"Caro Miguel
Desde já peço desculpa pela familiaridade do trato, mas
como nos conhecemos tão bem sinto-me no direito de ser mais tu-cá-tu-lá
consigo. Li o seu artigo sem adulteração, aquele do Expresso do último sábado,
do dia 15 de Junho de 2013. Escrevo a data completa porque a quantidade de
textos que debita poderiam criar na sua cabeça alguma confusão sobre o espaço
temporal a que me refiro. Devo dizer que é um texto bem escrito, daqueles que
se aprendem a escrever quando se tem uma professora à moda antiga, das que nos
ensinam a amar o saber e fazer da vida uma busca continua desse mesmo saber,
das que nos ensinam a ter espírito critico, das que nos ensinam a pensar e a
usar com racionalidade essa fundamental característica que é uma das que nos
distinguem das restantes espécies da Classe Mammalia. Como se deu ao trabalho
de fazer uma breve introdução romanceada do seu percurso pelo primeiro ciclo,
então escola primária, vou, também eu, essa breve introdução, sem as figuras de
estilo que o Miguel usa, porque em mim a escritora não pode florescer por falta
não de vocação que essa até tenho, mas de tempo, e a seu tempo entenderá o
porquê. Então vejamos, em 1976 entrei na escola primária. A escola que me acolheu,
uma das obras positivas do tempo assumidamente autocrático, era linda, branca,
com casas de banho que por acaso não funcionavam mas estavam lá, com as paredes
preenchidas pelos trabalhos de desenho dos meus colegas mais velhos que a minha
arte ainda não se tinha manifestado. Sabe porque é que a minha escola era
linda? Porque eu não sou filha de nenhuma escritora, nem nenhum deputado, nunca
os meus olhos tinham visto tanto livro junto, e refiro-me a meia dúzia que
havia lá pela minha escola de aldeia, longe de Lisboa e do Porto. Sabe Miguel,
acredito que pense efectivamente que sabe, ou não tivesse sido aluno da D.
Constança, as vivências da realidade são diferentes de ser humano para ser
humano, e por isso o quadro feio e negro da escola do Miguel pode ser belo e
muito colorido para alguns dos seus colegas de carteira.

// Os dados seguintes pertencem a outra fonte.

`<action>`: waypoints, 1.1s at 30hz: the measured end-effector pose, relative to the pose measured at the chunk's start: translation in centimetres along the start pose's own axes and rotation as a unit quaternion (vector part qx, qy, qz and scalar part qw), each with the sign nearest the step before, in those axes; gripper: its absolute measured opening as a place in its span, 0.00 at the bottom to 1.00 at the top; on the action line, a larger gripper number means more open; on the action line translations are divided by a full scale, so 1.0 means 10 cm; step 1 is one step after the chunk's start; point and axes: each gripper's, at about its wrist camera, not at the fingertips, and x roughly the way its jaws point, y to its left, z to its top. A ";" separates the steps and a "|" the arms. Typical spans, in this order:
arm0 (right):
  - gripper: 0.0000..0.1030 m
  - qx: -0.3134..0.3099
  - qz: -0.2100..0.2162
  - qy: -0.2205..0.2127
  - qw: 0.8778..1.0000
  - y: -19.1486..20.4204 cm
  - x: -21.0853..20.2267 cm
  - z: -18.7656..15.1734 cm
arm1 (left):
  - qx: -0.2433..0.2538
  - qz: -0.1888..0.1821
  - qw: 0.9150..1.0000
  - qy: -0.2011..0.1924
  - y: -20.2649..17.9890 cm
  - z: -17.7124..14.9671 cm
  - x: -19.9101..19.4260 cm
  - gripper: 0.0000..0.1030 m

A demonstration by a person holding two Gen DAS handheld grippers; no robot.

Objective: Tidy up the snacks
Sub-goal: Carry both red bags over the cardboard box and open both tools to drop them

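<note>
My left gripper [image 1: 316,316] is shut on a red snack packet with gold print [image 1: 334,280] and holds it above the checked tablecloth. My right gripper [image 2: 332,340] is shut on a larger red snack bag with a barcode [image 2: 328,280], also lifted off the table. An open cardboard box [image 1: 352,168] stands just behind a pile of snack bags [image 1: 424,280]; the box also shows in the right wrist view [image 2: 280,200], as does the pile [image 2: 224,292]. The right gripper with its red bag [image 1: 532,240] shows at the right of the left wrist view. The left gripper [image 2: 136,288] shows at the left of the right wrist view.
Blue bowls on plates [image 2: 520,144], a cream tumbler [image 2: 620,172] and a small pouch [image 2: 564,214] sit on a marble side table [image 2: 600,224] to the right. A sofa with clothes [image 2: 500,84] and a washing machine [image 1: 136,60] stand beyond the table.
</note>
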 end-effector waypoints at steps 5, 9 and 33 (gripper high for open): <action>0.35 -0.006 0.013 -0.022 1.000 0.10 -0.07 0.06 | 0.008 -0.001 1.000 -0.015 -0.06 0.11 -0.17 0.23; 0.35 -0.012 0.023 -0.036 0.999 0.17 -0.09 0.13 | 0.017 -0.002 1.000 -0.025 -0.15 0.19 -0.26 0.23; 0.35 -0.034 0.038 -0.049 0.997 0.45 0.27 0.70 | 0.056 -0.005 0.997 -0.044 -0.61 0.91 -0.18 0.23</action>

Mas deixemos isto e
continuemos na saga do meu percurso escolar. Tal como o Miguel também na minha
escola éramos muitos, tanto que nem me lembro do número, será porque isso nunca
foi relevante? É que das pessoas ainda me lembro bem, das brincadeiras também,
das aulas também… As duas salas estavam sempre cheias, como um ovo, havia dois
turnos de aulas com 4 professoras, duas de manhã e duas de tarde. A mim calhou
a D. Maria Isabel, uma mulher linda, com o seu cabelo cinzento e os lábios
pintados de uma cor fabulosa, um tom de laranja doce. A D. Maria Isabel acabou
de me ensinar a ler, que alguma coisa a minha teimosia já me havia feito
aprender. Sabe Miguel, em algumas situações a teimosia é uma característica
boa, de tal forma que no final do primeiro período já eu substituía a minha avó
na leitura de “O amigo do Povo” às suas comadres analfabetas. Vou agora
refrescar-lhe a memória em relação ao que era o primeiro período: - período de
tempo que mediava entre Outubro e meados de Dezembro, suponho que entende o que
lhe estou a dizer, mas se não informe-se junto de alguns psicólogos e pedagogos
credíveis. Abreviando um pouco, e quase para terminar este parágrafo, devo
dizer-lhe que a minha professora foi tão boa que em 3 anos resolveu comigo as
questões que para muitos se resolviam em 4, e para outros muitos em mais de 4.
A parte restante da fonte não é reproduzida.